On July 28, 2018, the USP will publish preliminary updates to existing drug compounding standards that could affect whether rheumatologists maintain the ability to mix, combine or otherwise customize medications in office for individual patient use.
The ACR, in concert with the American Medical Association (AMA) and others, is working to help ensure rheumatologists can continue to meet the needs of patients in a timely, affordable and appropriate way.1
Why the Change?
The revisions to USP Chapter 797, which generally serve as the federal policy basis for sterile compounding, follow a 2012 incident in which 750 people across 20 states developed infections after receiving a compounded steroid medication shipped from the Massachusetts-based New England Compounding Center. It was contaminated with fungal meningitis. More than 60 people died.2
Current standards were last updated in 2008 and lack clarity with respect to physician mixing.3
“After the fungal infection with the compounding center, everyone is taking a closer look at compounding activities,” says Colin Edgerton, MD, FACP, chair of the ACR’s Committee on Rheumatologic Care and a voting member of the AMA’s House of Delegates.

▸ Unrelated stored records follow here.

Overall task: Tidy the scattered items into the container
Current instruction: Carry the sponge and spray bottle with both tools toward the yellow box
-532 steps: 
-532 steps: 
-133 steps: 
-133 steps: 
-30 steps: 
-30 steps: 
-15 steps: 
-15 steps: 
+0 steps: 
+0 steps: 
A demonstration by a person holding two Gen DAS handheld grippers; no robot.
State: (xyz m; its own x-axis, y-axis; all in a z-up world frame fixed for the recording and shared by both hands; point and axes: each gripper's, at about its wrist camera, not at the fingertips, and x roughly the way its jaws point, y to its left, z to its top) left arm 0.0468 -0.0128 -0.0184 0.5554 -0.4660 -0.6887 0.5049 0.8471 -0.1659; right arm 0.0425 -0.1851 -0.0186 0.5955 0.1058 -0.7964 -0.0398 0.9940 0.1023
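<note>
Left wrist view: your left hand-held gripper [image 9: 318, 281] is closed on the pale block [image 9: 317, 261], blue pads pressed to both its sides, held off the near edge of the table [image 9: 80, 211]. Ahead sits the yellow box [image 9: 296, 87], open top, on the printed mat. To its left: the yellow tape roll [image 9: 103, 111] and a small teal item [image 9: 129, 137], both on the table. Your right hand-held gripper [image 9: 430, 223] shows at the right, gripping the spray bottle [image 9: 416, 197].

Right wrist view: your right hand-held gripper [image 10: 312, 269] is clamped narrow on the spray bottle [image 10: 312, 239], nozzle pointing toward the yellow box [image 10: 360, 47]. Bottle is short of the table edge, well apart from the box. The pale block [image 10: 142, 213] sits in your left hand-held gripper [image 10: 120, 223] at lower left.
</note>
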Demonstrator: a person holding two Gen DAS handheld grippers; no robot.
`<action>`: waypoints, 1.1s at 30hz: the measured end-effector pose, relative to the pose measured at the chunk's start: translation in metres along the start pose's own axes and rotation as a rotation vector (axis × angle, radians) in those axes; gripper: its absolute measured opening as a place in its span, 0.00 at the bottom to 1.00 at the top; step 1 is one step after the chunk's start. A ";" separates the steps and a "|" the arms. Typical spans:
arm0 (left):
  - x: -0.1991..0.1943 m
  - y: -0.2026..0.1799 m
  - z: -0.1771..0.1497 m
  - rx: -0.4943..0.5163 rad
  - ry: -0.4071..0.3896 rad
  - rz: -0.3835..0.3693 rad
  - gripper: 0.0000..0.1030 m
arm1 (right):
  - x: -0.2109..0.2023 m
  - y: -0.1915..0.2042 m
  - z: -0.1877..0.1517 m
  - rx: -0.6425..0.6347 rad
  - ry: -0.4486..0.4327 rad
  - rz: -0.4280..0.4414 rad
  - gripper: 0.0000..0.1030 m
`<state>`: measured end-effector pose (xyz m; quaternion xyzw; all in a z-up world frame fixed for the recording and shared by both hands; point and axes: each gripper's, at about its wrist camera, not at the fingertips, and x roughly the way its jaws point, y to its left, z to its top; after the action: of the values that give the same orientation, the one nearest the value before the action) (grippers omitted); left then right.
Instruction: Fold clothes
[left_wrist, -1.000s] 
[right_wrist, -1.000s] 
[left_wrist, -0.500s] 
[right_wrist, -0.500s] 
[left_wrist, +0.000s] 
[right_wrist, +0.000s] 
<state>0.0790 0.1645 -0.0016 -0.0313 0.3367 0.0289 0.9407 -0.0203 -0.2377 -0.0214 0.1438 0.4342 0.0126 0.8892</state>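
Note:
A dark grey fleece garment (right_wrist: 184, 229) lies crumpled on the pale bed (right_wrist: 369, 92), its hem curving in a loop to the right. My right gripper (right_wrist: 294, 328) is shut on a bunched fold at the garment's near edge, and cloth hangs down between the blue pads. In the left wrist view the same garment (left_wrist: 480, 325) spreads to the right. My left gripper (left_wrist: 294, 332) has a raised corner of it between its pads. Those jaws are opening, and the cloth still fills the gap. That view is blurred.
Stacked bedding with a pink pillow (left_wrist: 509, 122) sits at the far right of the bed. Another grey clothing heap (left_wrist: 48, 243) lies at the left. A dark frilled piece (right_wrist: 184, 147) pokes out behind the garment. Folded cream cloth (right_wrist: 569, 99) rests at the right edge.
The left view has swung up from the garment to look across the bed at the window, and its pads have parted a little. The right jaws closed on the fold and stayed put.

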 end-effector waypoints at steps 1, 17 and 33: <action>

He adds, “What we saw with the compounding accident essentially represented errors in industrial scale processes, not what is done day to day in the rheumatologist’s office.”
Concerns
Dr. Edgerton and other rheumatologists are concerned new regulations could affect their ability to effectively treat patients, creating significant hardship and morbidity. “Patient access to these treatments is extremely important,” he says.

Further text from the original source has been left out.